There is a sixth ring in this year’s event – the Ring of Steel.

Host nation Russia claims to have implemented a lockdown security plan to protect the Sochi site from neighboring terrorists. The resources devoted to preventing mayhem from intruding on the world’s largest stage is probably the most concerted defensive effort in that part of the world since the Red Army saved Stalingrad (now Volgograd). A side note: the presence of the German Olympic team will probably represent the largest organized penetration by Germany of Mother Russia since the Wehrmacht’s advance in World War 2.

Sochi is just a few hundred miles to the south of Volgograd, a short distance by today’s standards. Volgograd was victimized by a terrorist attack this past December, one of several such acts committed by Chechen rebels throughout Western Russia.

An attempted attack somewhere within the proximity of the Games is almost a certainty. Even if the ring of steel remains intact, the psychological damage to all present will be significant if violence erupts anywhere within reach of transportation corridors.

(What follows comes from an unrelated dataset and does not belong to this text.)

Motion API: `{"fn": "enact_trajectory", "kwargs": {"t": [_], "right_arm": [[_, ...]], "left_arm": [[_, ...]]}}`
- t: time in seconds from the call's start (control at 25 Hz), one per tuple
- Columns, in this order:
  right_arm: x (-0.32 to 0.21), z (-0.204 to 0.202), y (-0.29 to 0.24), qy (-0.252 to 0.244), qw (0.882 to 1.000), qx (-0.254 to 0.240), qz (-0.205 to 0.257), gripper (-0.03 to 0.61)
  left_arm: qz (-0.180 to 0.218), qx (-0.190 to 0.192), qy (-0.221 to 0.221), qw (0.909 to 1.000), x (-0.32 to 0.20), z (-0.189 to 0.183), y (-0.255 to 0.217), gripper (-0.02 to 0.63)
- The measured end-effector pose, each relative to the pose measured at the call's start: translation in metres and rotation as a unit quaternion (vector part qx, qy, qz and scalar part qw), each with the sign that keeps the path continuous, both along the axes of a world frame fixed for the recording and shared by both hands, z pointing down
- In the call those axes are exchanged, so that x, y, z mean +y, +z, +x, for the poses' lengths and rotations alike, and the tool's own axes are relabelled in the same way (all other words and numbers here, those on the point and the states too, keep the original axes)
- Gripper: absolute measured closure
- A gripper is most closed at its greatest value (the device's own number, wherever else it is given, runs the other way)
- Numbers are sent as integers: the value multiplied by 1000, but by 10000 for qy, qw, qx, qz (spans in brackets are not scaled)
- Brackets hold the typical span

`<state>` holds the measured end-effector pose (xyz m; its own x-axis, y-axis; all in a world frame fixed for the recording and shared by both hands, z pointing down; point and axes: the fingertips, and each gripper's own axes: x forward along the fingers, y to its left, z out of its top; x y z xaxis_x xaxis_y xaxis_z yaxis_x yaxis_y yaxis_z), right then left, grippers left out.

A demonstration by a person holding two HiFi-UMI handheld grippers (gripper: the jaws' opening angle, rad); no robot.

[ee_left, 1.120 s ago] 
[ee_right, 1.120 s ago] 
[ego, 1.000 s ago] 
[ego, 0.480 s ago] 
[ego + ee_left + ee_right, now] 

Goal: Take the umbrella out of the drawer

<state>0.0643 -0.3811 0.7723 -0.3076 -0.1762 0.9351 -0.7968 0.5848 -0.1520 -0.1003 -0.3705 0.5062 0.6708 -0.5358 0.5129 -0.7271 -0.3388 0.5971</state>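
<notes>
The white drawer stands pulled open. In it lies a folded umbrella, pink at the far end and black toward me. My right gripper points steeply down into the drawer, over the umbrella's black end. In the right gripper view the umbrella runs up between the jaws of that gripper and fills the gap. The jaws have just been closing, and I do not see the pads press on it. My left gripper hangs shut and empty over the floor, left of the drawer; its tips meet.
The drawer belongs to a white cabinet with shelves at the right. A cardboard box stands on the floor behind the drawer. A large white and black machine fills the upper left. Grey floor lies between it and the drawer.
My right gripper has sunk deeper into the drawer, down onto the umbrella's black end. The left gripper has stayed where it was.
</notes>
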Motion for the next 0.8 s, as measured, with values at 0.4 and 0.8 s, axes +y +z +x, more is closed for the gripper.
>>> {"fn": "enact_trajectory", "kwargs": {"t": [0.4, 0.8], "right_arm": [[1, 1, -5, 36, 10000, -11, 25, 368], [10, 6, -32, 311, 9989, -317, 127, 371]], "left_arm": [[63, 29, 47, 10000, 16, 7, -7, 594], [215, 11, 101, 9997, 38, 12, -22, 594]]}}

The Russians appear confident they can head off any threat to the Games. In a country where judicial due process is arbitrary, we can expect draconian tactics – overt or covert – to round up suspects. The security forces will have latitude to arrest or detain anyone who looks the wrong way or tarries too long in one spot. When you have a leader like Vladimir Putin, who cut his teeth while serving the KGB, what would you expect?

Is there such a thing as the Olympic spirit in this type of environment?

It is reasonable to push the envelope of precaution when a threat exists. Even if there is no apparent threat, measures must be taken whenever people gather for a highly publicized event. Just look at the precautions for the Super Bowl – Blackhawk helicopters and fighter jets. If there were a blimp there would be a contingent of SEAL snipers on board.

But when you apply extreme security in a country with a long history of xenophobia, homophobia and an aversion to human rights, the result is likely to shock the senses of the civilized world, even if no terrorist acts are committed. It is conceivable that more gays than Chechen operatives will be apprehended!

Whether Russia will go too far in dealing with the very real threat of terrorism, the dangers facing visitors, athletes and the Russian citizens themselves has been a frequent subject of discussions. However, the irresponsibility of the International Olympic Committee has been noticeably absent from media talking points.

The IOC put politics before safety. In an attempt to be inclusive and appease a powerful leader, thousands are being put in harm’s way. It wasn’t as if they were unaware of the region’s volatility when they awarded the Games to the rather obscure resort in the Western Cauausus.

What’s next? A summer Olympics in Nigeria? Well,at least e-mail service would be pretty good there.

We can’t – we must not – stop life in the face of terrorist threats.

But we need to apply common sense, too, especially when much safer options are available.